I met Walter 15 years ago when my laboratory first started working on the pneumonic tularemia outbreak. By virtue of having almost all of the Island landscapers visit him on a regular basis, CDC commandeered his business and used it as a center of operations, even trying to get Connie, Walter’s wife, to make phone calls for their case control study. I was told by several friends that if I wanted to learn anything about landscapers, I too would have to go have a chat with Walter and Connie. Despite our ivory tower backgrounds (we were then at Harvard), my wife, Heidi, and I happened to prefer to be field biologists who trapped mice and skunks and looked the part … I was dirty, unshaven, and wearing my NRA cap when I first met him. That amused Walter no end — two Harvard PhDs who looked like landscapers and collected ticks and roadkill. When it turned out that politically we were on the same page, his gruff, “what do you want?” greeting when he saw us in the door each month turned into a more bemused look of curiosity about the crazy stuff that we were doing. I quickly made it a point to go over to C&W every single research trip I made, spending as much time as I could hanging out and distracting him from what he was supposed to be doing.

In the early days of the pneumonic tularemia outbreak, Walter supplied us with scrapings of the muck under lawn mowers that were brought in by his clients. The analysis of those samples (all negative), and the fact that he himself never got tularemia even with constant handling of Islanders’ landscaping equipment, told me that the bacteria were not all over the Island and certainly not universally risky to landscapers. He helped us organize a blood survey of landscapers, graciously allowing us to sit in front of his business office taking blood as everyone came by to drop off equipment or just plain visit.

We enrolled 180 people in that study, and it showed that exposure to tularemia was just about as common as it was to Lyme disease in the landscapers; and, that there were individuals who had never been diagnosed because they never got sick but nonetheless had evidence of past infection. This was proof that tularemia was not necessarily an always-dangerous disease with dire consequences. Walter served as our ears on the Island, and we usually heard about new tularemia cases from him as well as where they had worked or what they had been doing, often before the Department of Public Health had such information.

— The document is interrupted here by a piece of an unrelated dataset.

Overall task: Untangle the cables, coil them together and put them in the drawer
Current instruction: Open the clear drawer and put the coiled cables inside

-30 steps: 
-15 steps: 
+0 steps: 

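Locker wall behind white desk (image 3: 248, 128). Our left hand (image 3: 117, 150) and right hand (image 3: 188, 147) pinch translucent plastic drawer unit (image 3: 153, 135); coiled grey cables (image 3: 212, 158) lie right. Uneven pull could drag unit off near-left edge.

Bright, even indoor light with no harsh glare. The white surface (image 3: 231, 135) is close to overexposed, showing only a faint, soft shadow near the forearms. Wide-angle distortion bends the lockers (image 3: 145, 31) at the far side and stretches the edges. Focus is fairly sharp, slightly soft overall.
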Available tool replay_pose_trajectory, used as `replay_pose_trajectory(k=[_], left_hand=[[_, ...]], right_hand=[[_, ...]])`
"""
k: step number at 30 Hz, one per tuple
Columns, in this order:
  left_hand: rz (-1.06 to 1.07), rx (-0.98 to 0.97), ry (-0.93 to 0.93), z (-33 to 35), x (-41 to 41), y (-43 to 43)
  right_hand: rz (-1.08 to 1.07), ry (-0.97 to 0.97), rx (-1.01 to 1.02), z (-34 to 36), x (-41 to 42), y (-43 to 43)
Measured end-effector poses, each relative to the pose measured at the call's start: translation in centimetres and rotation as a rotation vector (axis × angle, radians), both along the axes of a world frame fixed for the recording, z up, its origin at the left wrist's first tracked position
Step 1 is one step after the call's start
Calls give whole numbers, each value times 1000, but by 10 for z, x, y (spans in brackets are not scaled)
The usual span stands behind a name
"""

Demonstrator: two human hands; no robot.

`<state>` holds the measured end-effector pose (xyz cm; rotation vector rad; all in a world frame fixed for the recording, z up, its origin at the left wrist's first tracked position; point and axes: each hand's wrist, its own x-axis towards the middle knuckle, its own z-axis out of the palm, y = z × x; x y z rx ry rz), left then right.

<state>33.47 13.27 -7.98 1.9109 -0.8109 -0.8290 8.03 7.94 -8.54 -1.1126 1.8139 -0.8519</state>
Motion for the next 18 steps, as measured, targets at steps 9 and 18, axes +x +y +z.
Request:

Of equal, if not greater value in terms of public health practice, was picking his brain about deer on the Vineyard, and the politics behind deer hunting. I am known as the nation’s biggest advocate of reducing deer herds to control Lyme disease and wanted to stimulate the powers that be on the Vineyard to move in that direction. I quickly realized through my conversations with Walter what the priorities are for the Vineyard, and what might be possible regarding deer reduction there. Of particular importance was access to properties that are off-limits to hunting, as well as expanded opportunities to share venison because responsible hunters will not take more animals than they can use. He questioned the prevailing estimates of deer density and pointed to the fact that deer were in hot spots, hence an Island-wide effort was likely to be pointless as well as politically difficult. These comments of his will ultimately factor into the recommendations of the MV Tick Borne Disease Initiative for reducing the burden of Lyme disease on the Vineyard.

Even if the deer and fish won’t miss Walter, I certainly will. I learned a lot from him.